I have nice things to say about Glou, unlike seemingly every respectable food writer I can think of. (Am I respectable? I have no idea. Perhaps what I am about to write will disqualify me.) In its fundamentals, it's a completely fine bistrot à vin: simple, product-focused, and conveniently located in the heart of the Marais. The varied, well-priced list of natural wines alone makes it an appealing destination in that neighborhood, where a good glass of wine is astonishingly hard to find.
If, until the other night, I had nevertheless declined to dine there throughout the three years since it opened, I think it's mostly due to the restaurant's polarizing marketing. Glou, founded by food journalist Julien Fouin and film producer-turned-restaurateur Ludovic Dardenay, is sort of an object lesson in the hazards of letting food writers design menus. Reading Glou's, one feels as through one were reading the food section of a beauty mag. For example, a whole section of very slightly luxurious épicerie appetizers is called "Les Perles Rares." Another: "Les Curiosités du Moment à Ne Pas Rater." Wines are divided by theme, with some described as "des aventures, des surprises, loin des jajas standardisés, de vrais coups de coeur."
This sort of precocious verbiage makes experienced diners gag. Even in food journalism, it's mostly confined to the hack subdivision that exists to conflate quality with luxury. So seeing it on the menu, and seeing that Glou's loyal Marais audience overlaps quite a bit with that of the aforementioned beauty mags, I stayed away. The place seemed ditz-natural. So when I finally visited Glou the other night, at the urging of my friend A, a regular, I was surprised to find myself genuinely pleased by the experience, having possibly become a ditz myself.

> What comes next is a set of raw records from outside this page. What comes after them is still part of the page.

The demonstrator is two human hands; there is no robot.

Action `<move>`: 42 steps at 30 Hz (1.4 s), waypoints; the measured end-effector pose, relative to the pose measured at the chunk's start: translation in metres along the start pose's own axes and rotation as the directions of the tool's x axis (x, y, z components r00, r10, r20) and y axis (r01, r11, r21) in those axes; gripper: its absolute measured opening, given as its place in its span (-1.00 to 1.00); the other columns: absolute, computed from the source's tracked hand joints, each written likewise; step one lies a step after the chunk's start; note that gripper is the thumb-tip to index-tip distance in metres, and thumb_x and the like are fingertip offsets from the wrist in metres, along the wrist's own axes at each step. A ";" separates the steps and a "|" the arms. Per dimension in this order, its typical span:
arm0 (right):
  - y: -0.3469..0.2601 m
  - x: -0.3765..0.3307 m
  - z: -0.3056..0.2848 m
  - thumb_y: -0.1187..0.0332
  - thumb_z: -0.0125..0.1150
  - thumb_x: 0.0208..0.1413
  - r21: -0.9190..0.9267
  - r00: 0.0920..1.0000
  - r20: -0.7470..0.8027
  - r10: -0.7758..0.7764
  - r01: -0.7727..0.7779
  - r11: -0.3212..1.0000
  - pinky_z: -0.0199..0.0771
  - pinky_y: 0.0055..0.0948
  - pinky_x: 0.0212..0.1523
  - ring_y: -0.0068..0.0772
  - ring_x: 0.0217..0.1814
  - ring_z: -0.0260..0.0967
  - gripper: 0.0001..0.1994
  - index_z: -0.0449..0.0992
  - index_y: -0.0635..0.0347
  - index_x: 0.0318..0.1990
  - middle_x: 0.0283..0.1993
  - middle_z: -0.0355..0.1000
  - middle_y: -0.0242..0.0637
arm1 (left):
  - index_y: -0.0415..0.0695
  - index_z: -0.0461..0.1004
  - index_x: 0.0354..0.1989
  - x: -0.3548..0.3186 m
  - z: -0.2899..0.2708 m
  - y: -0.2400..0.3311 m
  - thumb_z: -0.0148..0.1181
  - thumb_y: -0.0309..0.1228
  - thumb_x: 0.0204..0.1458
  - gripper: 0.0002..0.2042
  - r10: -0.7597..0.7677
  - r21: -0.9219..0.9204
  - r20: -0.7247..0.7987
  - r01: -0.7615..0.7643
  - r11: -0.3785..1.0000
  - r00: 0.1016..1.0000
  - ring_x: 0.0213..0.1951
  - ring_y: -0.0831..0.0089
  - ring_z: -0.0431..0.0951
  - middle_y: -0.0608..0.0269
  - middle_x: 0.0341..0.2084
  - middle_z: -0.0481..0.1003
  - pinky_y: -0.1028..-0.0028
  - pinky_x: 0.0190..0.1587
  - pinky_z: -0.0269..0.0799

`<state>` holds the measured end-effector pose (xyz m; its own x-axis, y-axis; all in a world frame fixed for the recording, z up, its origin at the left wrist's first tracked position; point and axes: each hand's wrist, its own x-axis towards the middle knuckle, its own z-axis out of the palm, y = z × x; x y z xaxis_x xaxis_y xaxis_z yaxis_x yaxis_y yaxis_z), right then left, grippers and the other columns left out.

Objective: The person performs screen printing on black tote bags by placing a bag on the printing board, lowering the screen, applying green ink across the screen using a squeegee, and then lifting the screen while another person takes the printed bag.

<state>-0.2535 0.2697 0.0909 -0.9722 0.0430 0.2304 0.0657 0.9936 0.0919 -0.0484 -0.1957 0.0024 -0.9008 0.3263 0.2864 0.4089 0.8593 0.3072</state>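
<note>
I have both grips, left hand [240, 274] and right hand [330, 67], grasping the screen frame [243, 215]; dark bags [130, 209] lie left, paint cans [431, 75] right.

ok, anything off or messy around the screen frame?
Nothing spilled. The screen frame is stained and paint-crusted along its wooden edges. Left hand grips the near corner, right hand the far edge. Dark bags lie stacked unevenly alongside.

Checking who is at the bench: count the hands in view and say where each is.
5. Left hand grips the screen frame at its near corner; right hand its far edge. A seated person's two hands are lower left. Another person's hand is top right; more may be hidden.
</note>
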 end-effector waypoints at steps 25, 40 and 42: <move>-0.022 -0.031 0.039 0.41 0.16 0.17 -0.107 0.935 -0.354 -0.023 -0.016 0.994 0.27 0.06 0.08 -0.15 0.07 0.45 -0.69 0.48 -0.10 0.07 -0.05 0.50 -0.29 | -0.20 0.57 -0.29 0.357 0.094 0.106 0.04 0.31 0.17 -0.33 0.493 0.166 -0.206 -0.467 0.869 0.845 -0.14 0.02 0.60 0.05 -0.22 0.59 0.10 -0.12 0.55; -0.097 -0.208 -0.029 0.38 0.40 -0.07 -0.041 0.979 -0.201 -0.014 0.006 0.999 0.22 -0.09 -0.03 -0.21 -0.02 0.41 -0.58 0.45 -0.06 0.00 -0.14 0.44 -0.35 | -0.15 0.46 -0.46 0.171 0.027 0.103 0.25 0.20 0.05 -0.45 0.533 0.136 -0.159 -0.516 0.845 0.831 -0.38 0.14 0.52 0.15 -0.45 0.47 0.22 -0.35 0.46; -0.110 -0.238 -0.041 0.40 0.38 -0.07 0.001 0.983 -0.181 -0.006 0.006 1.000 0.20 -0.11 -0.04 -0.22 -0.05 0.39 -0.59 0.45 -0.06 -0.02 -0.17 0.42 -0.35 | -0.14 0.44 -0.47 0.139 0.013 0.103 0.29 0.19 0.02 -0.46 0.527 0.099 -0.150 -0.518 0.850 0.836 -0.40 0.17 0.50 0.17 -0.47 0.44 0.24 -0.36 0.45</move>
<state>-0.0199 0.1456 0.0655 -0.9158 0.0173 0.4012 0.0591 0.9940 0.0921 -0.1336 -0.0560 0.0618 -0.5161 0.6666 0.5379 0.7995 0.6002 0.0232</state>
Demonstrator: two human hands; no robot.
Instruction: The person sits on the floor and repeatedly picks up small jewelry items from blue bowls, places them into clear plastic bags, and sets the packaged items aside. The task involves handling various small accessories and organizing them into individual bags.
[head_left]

To be clear: my expectations were low. Unlike, again, many reviewers of this restaurant, I did not walk through the doors expecting any degree of gastronomic sophistication. But I don't know why anyone would, given the level at which the restaurant has pitched itself. Glou is open seven days a week and enthusiastically urges its clientele to sample such rare delicacies as Wagyu beef carpaccio and jamon Iberico, foods that are genuinely eye-opening, if one has been trapped under a rock since 1995. Glou is a pretty general-interest place.
But who says meals need always be sophisticated? In addition to tickling our senses, broadening our understanding of culinary history, and challenging the norms of contemporary agricultural production, restaurant meals also possess the capacity to physically nourish us and provide relief from dish duty. I have a great fondness for meals that accomplish these last two things at a reasonable price, if only because my income and my sense of decency will always ensure that such meals outnumber, on a weekly basis, multi-course tasting menus with wine pairings. Simple meals comprise the enjoyable part of my life when I'm not thinking overmuch about food or wine.

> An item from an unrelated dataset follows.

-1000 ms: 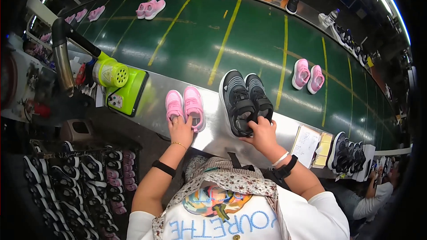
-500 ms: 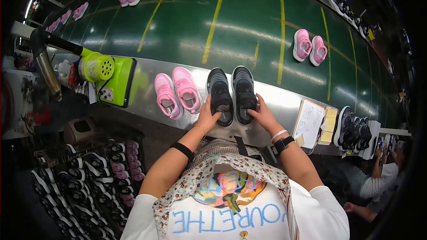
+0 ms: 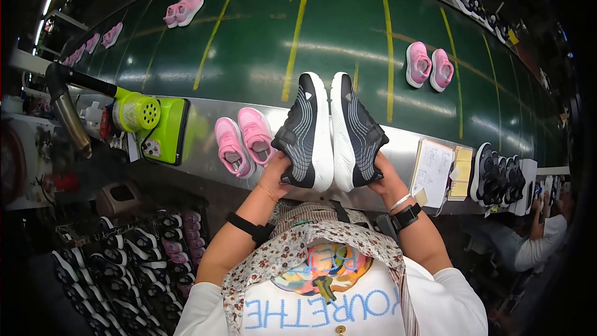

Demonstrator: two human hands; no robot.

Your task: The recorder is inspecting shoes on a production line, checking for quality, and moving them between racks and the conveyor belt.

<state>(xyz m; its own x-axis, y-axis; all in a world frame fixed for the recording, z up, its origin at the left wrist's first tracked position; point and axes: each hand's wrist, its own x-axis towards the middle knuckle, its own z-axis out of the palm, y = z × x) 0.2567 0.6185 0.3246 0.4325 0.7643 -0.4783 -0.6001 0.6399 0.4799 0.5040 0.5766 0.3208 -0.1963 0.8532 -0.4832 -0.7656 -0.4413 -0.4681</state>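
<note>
My left hand (image 3: 274, 177) is closed round the heel end of a black sneaker (image 3: 303, 127) with thin grey wavy lines and a thick white sole. The matching black sneaker (image 3: 356, 130) is gripped at its heel by my right hand (image 3: 388, 177). Both shoes are tipped outward onto their sides, toes pointing away from me, their white soles facing each other with a narrow gap. Most of my fingers are hidden behind the shoes. Left of them, on the metal ledge (image 3: 202, 118), stands a pair of pink sneakers (image 3: 230, 147).
A bright green heat blower (image 3: 163, 124) with a metal nozzle stands at the left. Beyond the ledge runs a green conveyor belt (image 3: 249, 43) carrying pink shoes (image 3: 418, 65). An open notebook (image 3: 430, 171) and more black shoes (image 3: 491, 174) lie right. A shoe rack (image 3: 124, 267) stands lower left.
Both black sneakers stood upright with their openings facing up. Now they are lifted and turned onto their sides, soles inward, and my hands have shifted to their outer heels.
</note>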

Almost despite itself, Glou proves to be a fine place for a simple meal. My friends and I repaired there for last service the other Sunday after a pétanque tournament, an event whose leisurely pace belies the great effort required to remain sober throughout its duration.

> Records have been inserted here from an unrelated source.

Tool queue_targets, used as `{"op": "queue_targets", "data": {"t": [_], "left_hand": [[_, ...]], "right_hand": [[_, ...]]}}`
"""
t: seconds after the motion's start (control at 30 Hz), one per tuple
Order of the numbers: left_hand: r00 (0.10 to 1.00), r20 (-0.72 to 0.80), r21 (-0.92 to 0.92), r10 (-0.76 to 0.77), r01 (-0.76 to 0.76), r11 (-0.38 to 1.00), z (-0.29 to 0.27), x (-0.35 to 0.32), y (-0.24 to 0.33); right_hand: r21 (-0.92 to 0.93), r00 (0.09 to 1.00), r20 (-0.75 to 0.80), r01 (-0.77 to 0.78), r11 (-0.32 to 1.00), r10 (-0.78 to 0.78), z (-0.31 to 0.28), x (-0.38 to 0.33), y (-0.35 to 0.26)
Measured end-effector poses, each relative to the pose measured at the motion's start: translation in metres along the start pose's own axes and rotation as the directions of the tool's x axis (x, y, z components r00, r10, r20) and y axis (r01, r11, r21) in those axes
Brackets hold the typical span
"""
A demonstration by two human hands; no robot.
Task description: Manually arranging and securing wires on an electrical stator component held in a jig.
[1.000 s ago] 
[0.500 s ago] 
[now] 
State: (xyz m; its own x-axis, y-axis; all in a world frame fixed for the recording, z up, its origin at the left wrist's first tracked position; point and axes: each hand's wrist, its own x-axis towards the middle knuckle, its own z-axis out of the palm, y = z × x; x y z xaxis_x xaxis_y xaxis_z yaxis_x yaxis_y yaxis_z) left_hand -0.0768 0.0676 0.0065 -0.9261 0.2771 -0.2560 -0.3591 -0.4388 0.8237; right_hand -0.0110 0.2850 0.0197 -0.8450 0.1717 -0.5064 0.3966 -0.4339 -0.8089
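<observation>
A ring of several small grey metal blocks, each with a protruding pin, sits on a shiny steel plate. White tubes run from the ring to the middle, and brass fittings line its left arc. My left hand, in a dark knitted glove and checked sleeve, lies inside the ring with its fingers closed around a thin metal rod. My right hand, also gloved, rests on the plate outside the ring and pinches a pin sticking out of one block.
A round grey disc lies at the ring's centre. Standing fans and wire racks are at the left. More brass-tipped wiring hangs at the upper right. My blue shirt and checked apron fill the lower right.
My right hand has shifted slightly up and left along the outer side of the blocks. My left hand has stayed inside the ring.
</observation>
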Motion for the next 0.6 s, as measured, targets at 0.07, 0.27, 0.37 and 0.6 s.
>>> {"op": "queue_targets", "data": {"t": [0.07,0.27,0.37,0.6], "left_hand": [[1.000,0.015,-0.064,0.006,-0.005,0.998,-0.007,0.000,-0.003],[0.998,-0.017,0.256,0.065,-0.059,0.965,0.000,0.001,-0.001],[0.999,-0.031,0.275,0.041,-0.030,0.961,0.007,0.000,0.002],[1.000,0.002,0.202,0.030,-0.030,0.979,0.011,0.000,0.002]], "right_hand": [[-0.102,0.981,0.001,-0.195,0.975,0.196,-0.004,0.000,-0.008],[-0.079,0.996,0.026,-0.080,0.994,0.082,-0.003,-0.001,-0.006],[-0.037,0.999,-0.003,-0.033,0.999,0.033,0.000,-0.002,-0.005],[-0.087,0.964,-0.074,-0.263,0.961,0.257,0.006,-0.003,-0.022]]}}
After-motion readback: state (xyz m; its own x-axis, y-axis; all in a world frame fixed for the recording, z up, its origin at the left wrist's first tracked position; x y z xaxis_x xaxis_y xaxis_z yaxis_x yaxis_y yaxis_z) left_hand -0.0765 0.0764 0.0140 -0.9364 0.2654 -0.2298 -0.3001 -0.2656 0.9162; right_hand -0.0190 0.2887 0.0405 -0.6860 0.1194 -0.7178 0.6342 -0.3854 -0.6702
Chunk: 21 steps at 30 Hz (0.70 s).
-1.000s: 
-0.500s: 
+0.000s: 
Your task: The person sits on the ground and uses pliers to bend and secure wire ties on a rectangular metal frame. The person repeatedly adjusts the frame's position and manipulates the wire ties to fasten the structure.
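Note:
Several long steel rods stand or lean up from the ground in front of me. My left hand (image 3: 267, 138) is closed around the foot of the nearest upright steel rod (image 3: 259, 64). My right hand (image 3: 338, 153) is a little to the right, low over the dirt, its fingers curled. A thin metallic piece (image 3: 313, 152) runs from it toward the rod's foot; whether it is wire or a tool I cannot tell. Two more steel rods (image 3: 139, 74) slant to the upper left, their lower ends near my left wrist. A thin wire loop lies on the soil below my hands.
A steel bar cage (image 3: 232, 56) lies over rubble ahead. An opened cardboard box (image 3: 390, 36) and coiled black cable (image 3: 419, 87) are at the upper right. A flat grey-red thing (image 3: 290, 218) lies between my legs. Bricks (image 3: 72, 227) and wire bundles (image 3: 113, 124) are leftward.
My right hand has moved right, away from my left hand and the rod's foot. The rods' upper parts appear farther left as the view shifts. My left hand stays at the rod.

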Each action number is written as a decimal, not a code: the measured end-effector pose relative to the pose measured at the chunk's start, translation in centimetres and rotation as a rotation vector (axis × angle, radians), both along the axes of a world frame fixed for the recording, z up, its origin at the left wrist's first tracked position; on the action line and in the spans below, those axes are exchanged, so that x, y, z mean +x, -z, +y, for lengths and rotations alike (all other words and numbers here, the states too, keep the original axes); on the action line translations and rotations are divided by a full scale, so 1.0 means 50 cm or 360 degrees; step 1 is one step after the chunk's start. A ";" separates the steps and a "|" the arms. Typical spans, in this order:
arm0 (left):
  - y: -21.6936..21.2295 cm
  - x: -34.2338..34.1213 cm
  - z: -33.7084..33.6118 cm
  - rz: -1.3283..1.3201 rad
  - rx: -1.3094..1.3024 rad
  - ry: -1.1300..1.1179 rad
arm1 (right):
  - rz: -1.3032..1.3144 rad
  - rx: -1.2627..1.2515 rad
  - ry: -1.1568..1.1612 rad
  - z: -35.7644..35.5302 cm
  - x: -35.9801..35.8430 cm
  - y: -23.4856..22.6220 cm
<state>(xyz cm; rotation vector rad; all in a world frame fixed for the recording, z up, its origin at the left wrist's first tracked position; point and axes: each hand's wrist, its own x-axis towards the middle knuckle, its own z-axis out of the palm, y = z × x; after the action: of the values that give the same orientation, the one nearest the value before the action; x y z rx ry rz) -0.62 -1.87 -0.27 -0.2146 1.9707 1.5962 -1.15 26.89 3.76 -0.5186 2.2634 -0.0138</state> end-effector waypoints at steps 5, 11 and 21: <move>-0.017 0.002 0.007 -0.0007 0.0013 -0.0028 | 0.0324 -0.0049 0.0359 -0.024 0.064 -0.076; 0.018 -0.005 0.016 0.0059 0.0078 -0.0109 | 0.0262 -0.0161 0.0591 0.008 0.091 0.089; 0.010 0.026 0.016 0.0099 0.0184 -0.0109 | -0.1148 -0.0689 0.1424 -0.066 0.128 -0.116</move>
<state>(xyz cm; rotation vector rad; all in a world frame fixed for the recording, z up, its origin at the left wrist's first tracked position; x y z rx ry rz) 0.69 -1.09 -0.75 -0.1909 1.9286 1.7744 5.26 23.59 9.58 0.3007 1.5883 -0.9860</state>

Plates of lardo di Collonata and jamon Iberico both predictably delicious and, given the going rate for either product around Paris, not egregiously overpriced.
I was unwisely tempted by a smoked tuna appetiser, which in retrospect was beyond the abilities of this kichen. The little nubs of it were tufty and dry as apricots, and no amount of thin aioli could make them interesting. (In sifting through Glou's reviews before writing this, I was surprised to note that this charmless dish has been on the menu since they opened, and seems to take a beating in each article. I can only presume it has a loyal following of twits for whom it brings back fond memories of meals conducted on nightclub banquettes.)
My friend K's entrecôte was capably cooked, and the meat was of a succulent, silk-fatted quality that would have shined no matter who was cooking it.
My own tartare was also totally acceptable, if slightly pastier than I prefer.
Pricing for plats is roughly in line with most quality-conscious paris bistros, i.e. late-teens to mid-twenties. Glou seems to have nonetheless acquired a reputation for being expensive, probably deriving from the fact that the all-day menu, while acceptably priced for dinner, is steep for lunch, and all entrées but one were over 10€. Most are charcuterie plates, designed to be shared, but the bad optics persist, and the restaurant would do well to add one or two 8-9€ solo apps.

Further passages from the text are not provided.